PROBLEM TO SOLVE: Everything in the listing below must be set down again exactly, apart from the pictures.

GIVEN DATA:
*** Begin section ***
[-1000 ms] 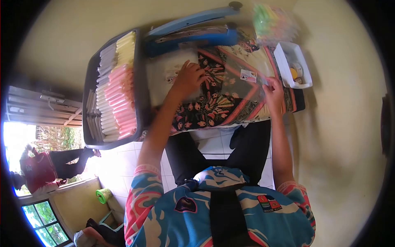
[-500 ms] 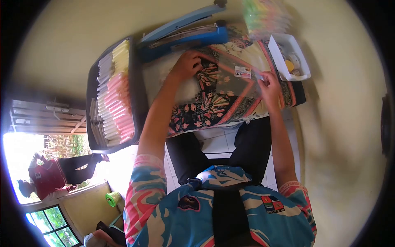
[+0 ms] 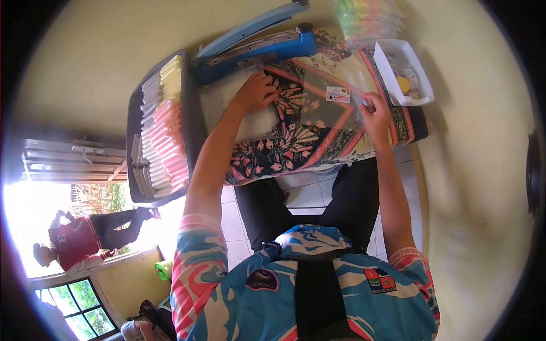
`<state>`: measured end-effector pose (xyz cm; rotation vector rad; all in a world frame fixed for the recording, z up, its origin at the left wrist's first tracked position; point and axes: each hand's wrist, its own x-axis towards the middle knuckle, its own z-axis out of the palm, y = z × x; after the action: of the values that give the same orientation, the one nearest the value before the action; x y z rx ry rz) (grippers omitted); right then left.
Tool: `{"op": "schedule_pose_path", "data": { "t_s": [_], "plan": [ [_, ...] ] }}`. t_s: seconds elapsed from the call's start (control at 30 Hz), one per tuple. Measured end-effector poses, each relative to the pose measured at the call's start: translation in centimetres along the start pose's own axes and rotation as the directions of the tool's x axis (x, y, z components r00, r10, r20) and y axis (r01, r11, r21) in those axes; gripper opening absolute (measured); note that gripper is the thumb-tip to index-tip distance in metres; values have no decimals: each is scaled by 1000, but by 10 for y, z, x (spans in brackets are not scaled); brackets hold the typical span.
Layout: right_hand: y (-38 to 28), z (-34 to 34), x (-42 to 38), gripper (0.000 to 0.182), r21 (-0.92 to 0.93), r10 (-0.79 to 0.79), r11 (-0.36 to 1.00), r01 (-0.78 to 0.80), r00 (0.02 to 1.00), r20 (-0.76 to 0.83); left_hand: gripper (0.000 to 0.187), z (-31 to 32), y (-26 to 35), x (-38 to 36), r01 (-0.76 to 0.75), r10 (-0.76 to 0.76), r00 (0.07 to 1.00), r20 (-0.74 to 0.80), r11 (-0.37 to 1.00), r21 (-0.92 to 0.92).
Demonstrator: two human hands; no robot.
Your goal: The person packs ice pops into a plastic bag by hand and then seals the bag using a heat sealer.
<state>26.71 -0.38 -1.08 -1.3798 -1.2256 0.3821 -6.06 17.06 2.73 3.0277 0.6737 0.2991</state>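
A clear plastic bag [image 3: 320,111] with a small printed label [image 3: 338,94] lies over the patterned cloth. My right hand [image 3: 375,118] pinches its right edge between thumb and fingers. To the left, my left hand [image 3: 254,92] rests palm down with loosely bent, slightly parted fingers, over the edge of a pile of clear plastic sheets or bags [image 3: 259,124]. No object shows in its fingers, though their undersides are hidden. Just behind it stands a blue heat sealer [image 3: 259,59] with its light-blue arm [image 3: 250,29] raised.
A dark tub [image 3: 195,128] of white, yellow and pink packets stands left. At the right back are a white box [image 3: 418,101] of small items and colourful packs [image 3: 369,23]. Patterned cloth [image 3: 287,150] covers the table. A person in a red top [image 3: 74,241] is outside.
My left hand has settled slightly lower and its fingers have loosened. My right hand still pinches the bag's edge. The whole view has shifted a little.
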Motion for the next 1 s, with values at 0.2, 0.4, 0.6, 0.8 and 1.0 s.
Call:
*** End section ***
RESULT:
[-1000 ms] 
[-500 ms] 
[+0 ms] 
`<state>`: measured end-effector pose (xyz cm; rotation vector rad; all in a world frame fixed for the recording, z up, its origin at the left wrist's first tracked position; point and axes: each hand's wrist, its own x-axis towards the middle knuckle, its own z-axis out of the palm, y = z × x; after the action: of the values that give the same orientation, the one nearest the value before the action; x y z rx ry rz) (grippers omitted); right then left.
Tool: `{"op": "schedule_pose_path", "data": { "t_s": [_], "plan": [ [_, ...] ] }}`. t_s: seconds elapsed from the call's start (control at 30 Hz), one per tuple. Measured end-effector poses, each relative to the pose measured at the call's start: translation in centimetres along the start pose's own axes and rotation as the directions of the tool's x axis (x, y, z components r00, r10, r20) and y axis (r01, r11, r21) in those axes; gripper opening absolute (measured); note that gripper is the thumb-tip to index-tip distance in metres; values have no decimals: each is scaled by 1000, but by 10 for y, z, x (spans in brackets are not scaled); brackets hold the typical span.
Layout: right_hand: y (-38 to 28), z (-34 to 34), x (-42 to 38), gripper (0.000 to 0.182), r21 (-0.92 to 0.93), r10 (-0.79 to 0.79), r11 (-0.36 to 1.00), r01 (-0.78 to 0.80), r00 (0.02 to 1.00), r20 (-0.76 to 0.83); left_hand: gripper (0.000 to 0.187), z (-31 to 32), y (-26 to 35), x (-38 to 36), r01 (-0.76 to 0.75), r10 (-0.76 to 0.76), r00 (0.07 to 1.00), r20 (-0.74 to 0.80), r11 (-0.37 to 1.00), r21 (-0.92 to 0.92).
Demonstrator: two human hands; no robot.
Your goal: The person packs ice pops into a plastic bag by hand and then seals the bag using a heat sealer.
<state>26.71 -0.38 -1.08 -1.3798 -1.2256 0.3821 -6.06 17.06 2.73 3.0277 0.6737 0.2991</state>
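A clear plastic bag [image 3: 320,111] with a small printed label [image 3: 338,94] lies over the patterned cloth. My right hand [image 3: 375,118] pinches its right edge between thumb and fingers. To the left, my left hand [image 3: 254,92] rests palm down with loosely bent, slightly parted fingers, over the edge of a pile of clear plastic sheets or bags [image 3: 259,124]. No object shows in its fingers, though their undersides are hidden. Just behind it stands a blue heat sealer [image 3: 259,59] with its light-blue arm [image 3: 250,29] raised.
A dark tub [image 3: 195,128] of white, yellow and pink packets stands left. At the right back are a white box [image 3: 418,101] of small items and colourful packs [image 3: 369,23]. Patterned cloth [image 3: 287,150] covers the table. A person in a red top [image 3: 74,241] is outside.
My left hand has settled slightly lower and its fingers have loosened. My right hand still pinches the bag's edge. The whole view has shifted a little.
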Motion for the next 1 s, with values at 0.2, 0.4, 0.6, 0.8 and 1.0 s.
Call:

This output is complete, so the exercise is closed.